TASK INSTRUCTIONS — Count up the lines below that include the string "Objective" and report the number by itself.

(Records from a data source)
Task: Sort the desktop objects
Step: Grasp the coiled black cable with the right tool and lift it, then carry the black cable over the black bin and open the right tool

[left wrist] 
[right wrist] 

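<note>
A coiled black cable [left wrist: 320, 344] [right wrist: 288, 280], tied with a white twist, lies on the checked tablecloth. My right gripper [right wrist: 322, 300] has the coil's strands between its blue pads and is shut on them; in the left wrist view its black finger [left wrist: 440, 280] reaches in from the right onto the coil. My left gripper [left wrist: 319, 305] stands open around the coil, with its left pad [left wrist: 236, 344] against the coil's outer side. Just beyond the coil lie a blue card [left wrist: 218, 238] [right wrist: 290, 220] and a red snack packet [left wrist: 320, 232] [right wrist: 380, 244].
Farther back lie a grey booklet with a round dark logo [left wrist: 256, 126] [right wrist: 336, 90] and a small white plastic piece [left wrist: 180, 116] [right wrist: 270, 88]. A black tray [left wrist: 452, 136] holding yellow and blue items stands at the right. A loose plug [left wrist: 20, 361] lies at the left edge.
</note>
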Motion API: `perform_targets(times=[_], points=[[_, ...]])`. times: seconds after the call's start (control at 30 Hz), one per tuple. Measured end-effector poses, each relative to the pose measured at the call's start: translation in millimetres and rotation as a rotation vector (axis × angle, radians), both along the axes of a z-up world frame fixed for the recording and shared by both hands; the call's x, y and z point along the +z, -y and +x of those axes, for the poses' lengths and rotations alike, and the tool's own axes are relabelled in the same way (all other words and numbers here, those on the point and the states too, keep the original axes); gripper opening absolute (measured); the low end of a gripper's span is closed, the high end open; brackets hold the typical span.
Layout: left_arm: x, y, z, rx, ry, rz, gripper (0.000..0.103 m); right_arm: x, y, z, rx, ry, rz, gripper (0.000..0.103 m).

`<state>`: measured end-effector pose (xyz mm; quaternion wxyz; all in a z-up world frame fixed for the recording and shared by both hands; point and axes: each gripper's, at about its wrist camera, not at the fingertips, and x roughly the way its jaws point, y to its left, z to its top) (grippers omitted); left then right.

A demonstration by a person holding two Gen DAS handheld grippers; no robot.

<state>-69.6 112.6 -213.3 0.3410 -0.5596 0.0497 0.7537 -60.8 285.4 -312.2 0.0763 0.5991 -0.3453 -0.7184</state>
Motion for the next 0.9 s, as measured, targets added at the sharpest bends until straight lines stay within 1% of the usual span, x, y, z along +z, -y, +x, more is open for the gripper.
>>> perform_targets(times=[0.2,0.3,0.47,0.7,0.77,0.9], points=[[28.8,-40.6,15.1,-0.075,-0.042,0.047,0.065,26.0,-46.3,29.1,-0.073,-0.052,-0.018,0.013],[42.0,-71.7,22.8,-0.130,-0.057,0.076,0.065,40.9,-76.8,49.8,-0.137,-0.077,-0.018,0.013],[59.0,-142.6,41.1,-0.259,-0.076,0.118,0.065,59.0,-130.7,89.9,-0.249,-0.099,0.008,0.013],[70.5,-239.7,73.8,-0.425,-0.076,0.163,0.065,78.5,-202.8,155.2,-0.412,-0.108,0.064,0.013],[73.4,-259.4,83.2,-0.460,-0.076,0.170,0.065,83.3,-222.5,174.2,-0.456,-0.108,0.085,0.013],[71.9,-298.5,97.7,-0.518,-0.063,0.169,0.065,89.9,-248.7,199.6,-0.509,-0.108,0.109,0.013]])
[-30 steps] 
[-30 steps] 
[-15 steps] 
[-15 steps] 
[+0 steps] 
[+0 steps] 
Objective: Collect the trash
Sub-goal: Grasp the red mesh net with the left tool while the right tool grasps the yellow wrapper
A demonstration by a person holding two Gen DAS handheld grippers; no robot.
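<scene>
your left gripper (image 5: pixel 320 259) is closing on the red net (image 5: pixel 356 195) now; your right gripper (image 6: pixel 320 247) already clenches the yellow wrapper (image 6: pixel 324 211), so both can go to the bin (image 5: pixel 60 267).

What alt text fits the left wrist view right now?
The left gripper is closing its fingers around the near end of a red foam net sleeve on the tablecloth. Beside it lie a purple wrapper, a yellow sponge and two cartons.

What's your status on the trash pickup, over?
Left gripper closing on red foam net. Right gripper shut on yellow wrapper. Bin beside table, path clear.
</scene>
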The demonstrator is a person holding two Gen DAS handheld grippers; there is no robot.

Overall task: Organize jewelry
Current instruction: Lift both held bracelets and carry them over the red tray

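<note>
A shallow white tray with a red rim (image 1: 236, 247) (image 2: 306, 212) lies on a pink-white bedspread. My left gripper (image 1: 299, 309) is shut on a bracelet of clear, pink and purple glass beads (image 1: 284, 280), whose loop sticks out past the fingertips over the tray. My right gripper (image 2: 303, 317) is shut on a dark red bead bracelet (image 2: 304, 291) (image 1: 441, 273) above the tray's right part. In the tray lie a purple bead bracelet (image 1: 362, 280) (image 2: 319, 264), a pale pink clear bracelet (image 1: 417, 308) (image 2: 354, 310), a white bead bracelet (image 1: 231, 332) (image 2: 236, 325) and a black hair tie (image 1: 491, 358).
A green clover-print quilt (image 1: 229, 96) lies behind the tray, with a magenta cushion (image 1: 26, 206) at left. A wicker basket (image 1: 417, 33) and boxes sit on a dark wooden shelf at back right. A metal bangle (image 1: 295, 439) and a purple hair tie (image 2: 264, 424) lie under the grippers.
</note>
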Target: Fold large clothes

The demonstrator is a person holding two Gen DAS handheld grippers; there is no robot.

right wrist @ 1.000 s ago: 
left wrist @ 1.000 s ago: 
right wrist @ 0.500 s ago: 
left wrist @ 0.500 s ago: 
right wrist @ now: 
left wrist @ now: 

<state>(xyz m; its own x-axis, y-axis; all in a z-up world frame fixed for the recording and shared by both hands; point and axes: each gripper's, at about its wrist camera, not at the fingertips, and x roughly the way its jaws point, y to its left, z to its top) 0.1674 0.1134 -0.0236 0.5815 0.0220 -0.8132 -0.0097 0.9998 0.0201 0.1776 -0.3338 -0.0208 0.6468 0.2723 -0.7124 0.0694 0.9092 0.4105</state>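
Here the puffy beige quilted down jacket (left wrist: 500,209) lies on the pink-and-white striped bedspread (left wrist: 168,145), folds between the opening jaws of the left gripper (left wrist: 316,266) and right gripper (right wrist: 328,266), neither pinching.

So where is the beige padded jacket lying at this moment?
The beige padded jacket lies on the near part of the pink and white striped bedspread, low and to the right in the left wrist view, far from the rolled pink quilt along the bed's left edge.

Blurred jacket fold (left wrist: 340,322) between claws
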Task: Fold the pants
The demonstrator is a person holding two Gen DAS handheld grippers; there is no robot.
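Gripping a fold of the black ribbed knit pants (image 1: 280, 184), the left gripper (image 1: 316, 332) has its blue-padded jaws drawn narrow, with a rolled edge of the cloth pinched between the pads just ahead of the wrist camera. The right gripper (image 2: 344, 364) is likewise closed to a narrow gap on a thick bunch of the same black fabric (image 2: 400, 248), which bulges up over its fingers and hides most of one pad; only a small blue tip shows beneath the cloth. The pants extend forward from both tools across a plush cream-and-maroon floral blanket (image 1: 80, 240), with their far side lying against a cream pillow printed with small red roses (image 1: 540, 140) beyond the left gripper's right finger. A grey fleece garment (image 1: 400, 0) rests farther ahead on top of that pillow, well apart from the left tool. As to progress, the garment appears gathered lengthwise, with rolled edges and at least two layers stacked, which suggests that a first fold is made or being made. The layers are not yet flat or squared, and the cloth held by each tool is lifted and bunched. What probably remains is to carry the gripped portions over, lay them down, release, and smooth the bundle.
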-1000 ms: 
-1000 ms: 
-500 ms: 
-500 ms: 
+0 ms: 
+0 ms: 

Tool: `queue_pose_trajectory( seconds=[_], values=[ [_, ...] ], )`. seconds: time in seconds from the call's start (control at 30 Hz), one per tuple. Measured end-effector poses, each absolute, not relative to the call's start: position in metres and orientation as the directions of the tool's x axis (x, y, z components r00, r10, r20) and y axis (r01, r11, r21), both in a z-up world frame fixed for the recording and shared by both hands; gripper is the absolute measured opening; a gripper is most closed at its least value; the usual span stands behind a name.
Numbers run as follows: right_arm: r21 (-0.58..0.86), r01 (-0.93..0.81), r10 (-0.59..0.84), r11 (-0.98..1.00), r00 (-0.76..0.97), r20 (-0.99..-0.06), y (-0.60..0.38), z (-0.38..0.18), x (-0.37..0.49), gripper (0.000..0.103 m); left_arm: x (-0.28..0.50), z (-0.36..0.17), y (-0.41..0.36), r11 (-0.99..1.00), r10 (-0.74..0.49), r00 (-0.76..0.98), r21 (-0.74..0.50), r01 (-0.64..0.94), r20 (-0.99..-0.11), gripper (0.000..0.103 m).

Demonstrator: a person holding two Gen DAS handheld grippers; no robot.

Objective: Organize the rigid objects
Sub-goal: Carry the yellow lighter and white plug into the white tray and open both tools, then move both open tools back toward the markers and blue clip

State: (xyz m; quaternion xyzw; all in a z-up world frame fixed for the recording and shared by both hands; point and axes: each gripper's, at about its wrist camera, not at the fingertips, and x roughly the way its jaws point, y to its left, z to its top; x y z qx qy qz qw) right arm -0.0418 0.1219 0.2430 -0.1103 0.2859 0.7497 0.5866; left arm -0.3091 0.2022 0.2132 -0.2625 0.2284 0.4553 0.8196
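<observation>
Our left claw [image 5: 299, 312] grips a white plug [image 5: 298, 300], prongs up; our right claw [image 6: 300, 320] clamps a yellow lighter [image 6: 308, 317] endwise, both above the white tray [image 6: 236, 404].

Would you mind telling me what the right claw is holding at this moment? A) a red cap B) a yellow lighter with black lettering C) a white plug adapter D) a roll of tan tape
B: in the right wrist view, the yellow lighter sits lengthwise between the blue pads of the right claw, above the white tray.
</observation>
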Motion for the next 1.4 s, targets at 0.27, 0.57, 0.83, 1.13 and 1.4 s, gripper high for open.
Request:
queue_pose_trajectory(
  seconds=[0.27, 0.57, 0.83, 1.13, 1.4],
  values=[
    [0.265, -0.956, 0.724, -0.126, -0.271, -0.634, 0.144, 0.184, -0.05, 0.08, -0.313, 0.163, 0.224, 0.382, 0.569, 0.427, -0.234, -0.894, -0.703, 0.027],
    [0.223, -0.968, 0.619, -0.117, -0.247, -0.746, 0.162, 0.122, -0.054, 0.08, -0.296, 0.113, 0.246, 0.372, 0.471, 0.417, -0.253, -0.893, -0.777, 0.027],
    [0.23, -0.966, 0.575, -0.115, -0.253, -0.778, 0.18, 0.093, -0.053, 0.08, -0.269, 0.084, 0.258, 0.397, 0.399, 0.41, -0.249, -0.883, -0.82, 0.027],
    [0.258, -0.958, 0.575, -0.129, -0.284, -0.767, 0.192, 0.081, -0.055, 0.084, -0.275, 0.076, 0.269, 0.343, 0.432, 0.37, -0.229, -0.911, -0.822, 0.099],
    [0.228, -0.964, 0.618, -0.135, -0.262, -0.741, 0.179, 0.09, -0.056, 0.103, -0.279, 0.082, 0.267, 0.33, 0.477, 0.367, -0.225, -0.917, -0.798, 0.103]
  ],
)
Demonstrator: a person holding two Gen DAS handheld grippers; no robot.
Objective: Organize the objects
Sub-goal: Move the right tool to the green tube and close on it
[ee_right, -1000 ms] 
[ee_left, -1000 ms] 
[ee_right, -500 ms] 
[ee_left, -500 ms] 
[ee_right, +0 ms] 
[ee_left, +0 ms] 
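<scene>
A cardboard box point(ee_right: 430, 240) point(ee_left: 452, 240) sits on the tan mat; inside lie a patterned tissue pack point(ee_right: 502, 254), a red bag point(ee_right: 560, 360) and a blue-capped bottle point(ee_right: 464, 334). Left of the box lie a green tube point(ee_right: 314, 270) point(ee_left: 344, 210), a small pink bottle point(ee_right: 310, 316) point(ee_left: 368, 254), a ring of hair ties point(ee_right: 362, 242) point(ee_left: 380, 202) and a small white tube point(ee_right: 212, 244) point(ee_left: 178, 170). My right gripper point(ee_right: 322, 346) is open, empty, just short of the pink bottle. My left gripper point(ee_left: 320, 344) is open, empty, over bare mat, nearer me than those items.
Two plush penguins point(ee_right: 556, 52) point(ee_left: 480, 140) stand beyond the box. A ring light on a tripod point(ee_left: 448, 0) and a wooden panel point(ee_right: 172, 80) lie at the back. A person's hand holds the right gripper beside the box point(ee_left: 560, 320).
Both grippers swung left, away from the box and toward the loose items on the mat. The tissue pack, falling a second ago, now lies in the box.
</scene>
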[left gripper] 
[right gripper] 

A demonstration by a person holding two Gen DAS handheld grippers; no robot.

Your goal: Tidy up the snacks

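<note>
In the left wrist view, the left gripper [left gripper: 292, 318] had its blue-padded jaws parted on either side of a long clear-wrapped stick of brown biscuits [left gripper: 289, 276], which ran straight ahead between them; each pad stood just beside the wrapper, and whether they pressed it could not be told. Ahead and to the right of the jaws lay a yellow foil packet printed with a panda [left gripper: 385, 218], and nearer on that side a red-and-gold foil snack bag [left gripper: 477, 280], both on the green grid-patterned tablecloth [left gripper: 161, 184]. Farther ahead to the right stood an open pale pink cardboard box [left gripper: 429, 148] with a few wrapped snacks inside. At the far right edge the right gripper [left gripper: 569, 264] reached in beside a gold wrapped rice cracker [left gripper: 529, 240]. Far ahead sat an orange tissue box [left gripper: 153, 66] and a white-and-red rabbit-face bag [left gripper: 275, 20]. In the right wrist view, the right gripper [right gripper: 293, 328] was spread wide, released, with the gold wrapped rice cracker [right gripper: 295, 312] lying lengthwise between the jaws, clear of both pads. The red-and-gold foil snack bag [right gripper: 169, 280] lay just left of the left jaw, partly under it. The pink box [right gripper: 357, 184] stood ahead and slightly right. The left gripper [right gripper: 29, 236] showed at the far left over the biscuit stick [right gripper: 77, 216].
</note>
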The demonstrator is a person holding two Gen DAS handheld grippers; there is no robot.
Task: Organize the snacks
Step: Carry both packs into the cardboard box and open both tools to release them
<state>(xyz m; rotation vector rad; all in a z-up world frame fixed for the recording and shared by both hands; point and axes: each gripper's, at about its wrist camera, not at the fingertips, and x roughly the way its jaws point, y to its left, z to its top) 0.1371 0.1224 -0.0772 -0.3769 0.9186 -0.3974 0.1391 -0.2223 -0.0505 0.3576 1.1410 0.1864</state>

REPLY TO THE TASK — 3